(1) Field of the Invention
The present invention relates to the fabrication of integrated circuit devices, and more particularly, to a method of reducing the number of particles formed on a wafer during PE-silane oxide film formation in the fabrication of integrated circuits.
(2) Description of the Prior Art
Silicon oxide films are widely used in semiconductor processing as interlevel and intermetal dielectrics. Silicon oxide films are often formed by plasma-enhanced chemical vapor deposition (PECVD). FIG. 1 illustrates a typical CVD chamber 20. The wafer is placed into the chamber. Gases are flowed into the chamber whereby the silicon oxide film is formed on the surface of the wafer. Typically, silane (SiH4) is flowed from the Mass Flow Controller (MFC) of one gas inlet 22 while N2O is flowed from the MFC of a second gas inlet 24. The reaction of the two gases forms SiO2.
In the typical silicon oxide PE-silane reaction, the SiH4 and N2O gases are flowed into the CVD chamber with no radio frequency power as a stabilization step. Then the radio frequency, for example 280 watts, is applied while the two gases continue to flow to form the silicon oxide film.
After the silicon oxide film was formed according to the conventional recipe, the inventors obtained a particle count on the wafer. Unexpectedly, they found an extremely high particle count of more than 20,000 particles of a size 0.2 xcexcm and larger. It is desirable to find a method of forming a silicon oxide film without this extremely high particle count.
U.S. Pat. No. 5,279,865 to Chebi et al teaches a method of forming a silicon oxide layer using silane flow. U.S. Pat. No. 5,525,550 to Kato teaches a method of forming silicon oxide by CVD using silane and water as the main feed gases. U.S. Pat. No. 5,576,076 to Slootman et al teaches forming an silicon dioxide layer by subjecting a wafer to an electrical discharge in the presence of silane and N2O. U.S. Pat. No. 5,214,952 to Leggett et al teaches the use of a series of highly accurate mass flow controllers to deliver a high purity calibration gas mixture to a gas analyzer. None of these references address the particle problem.
Accordingly, it is a primary object of the invention to provide a process for greatly reducing the particle count in the formation of a PE-silane oxide film.

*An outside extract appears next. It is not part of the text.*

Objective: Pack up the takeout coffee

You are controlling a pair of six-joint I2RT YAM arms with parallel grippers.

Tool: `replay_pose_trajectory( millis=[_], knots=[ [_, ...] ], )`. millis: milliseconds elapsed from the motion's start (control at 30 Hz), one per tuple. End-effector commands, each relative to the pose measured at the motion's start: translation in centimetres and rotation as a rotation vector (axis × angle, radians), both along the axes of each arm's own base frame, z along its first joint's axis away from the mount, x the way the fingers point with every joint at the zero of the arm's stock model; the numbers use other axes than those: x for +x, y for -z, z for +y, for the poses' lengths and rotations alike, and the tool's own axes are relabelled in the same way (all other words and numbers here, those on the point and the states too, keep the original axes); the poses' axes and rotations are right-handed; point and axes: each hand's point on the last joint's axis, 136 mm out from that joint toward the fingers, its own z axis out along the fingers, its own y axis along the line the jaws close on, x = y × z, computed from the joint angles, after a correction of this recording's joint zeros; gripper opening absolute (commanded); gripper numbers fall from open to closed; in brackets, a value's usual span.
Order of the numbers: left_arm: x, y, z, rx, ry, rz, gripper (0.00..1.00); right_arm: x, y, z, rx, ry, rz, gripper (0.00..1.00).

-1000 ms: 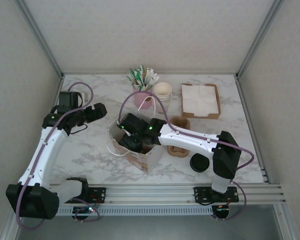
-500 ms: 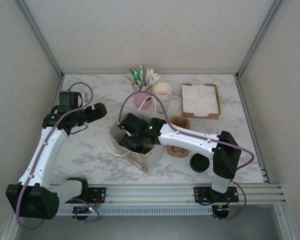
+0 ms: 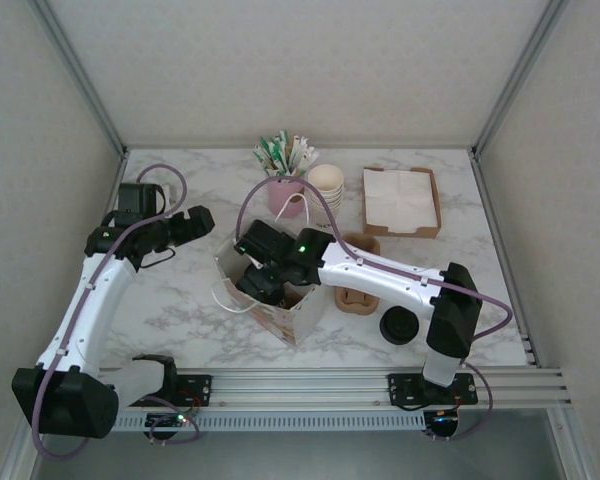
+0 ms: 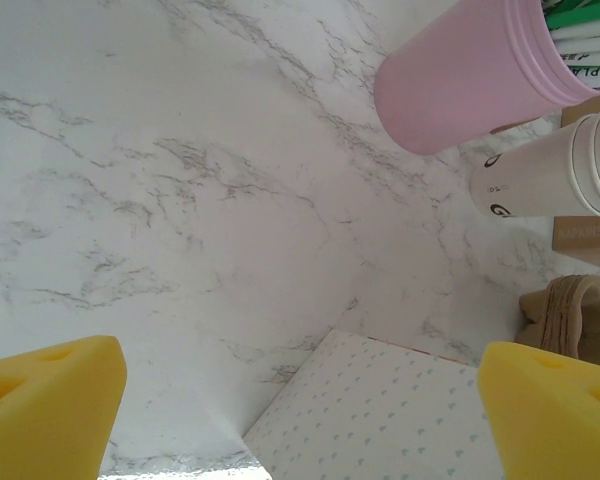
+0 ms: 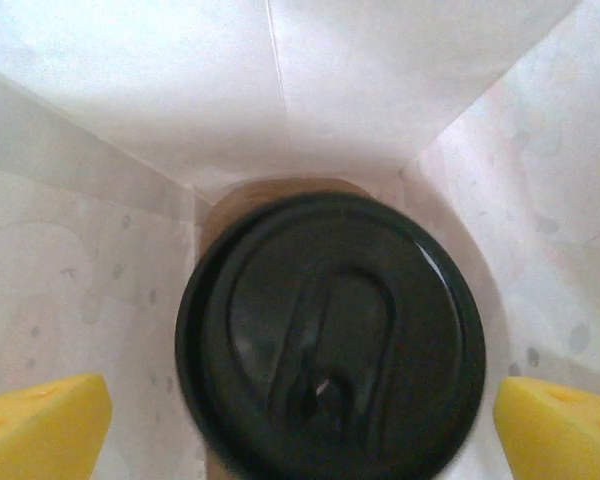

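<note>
The patterned white paper bag (image 3: 292, 318) is shown standing open near the middle of the marbled tabletop (image 3: 180, 300); every position below is given relative to it. The takeout coffee (image 5: 330, 340) is seen inside the bag, upright, its round black lid faced towards the right wrist camera and a strip of tan cup wall exposed at the lid's far edge; the bag's white inner walls (image 5: 330, 80) are seen all around it. The right arm (image 3: 380, 280) is reached into the bag's mouth from the right; the right fingers (image 5: 40, 425) are spread wide, one on each side of the lid, with a clear gap left between each yellow pad and the lid's rim. The left fingers (image 4: 40, 400) are likewise spread and nothing is held between them; they are hung over bare marble just beyond the bag's left corner (image 4: 380, 410). A pink cup of stirrers (image 3: 285, 195) and a stack of cream paper cups (image 3: 326, 185) are set beyond the bag; a brown cup carrier (image 3: 358, 275) lies just to its right; a loose black lid (image 3: 398, 327) lies farther right; a napkin tray (image 3: 400, 200) is placed well to the right and beyond.
</note>
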Motion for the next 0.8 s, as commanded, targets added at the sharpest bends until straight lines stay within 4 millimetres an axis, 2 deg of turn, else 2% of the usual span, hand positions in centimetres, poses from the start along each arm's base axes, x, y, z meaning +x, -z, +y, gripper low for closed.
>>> replay_pose_trajectory(
  millis=[0,367,767],
  knots=[
    [0.0,-0.1,-0.2,-0.018,0.000,0.011,0.91,-0.4,-2.3,0.1,0.031,-0.008,-0.017,0.99],
    [0.0,0.0,-0.1,-0.014,0.000,0.012,0.91,-0.5,-6.6,0.0,0.102,-0.008,-0.047,0.99],
    [0.1,0.1,-0.1,-0.012,0.001,0.017,0.91,-0.4,-8.8,-0.1,0.137,-0.003,-0.066,0.99]
  ],
)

In accordance with the object of the invention, a method of forming a PE-silane oxide layer with a greatly reduced particle count is achieved. A semiconductor substrate is provided over which a silicon oxide film is to be formed. The silicon oxide film is formed by the steps of: 1) pre-flowing a non-silane gas into a deposition chamber for at least two seconds whereby the pre-flowing step prevents formation of particles on the silicon oxide film, and 2) thereafter depositing a silicon oxide film by chemical vapor deposition by flowing a silane gas into the deposition chamber to complete formation of a silicon oxide film using plasma-enhanced chemical vapor deposition in the fabrication of an integrated circuit.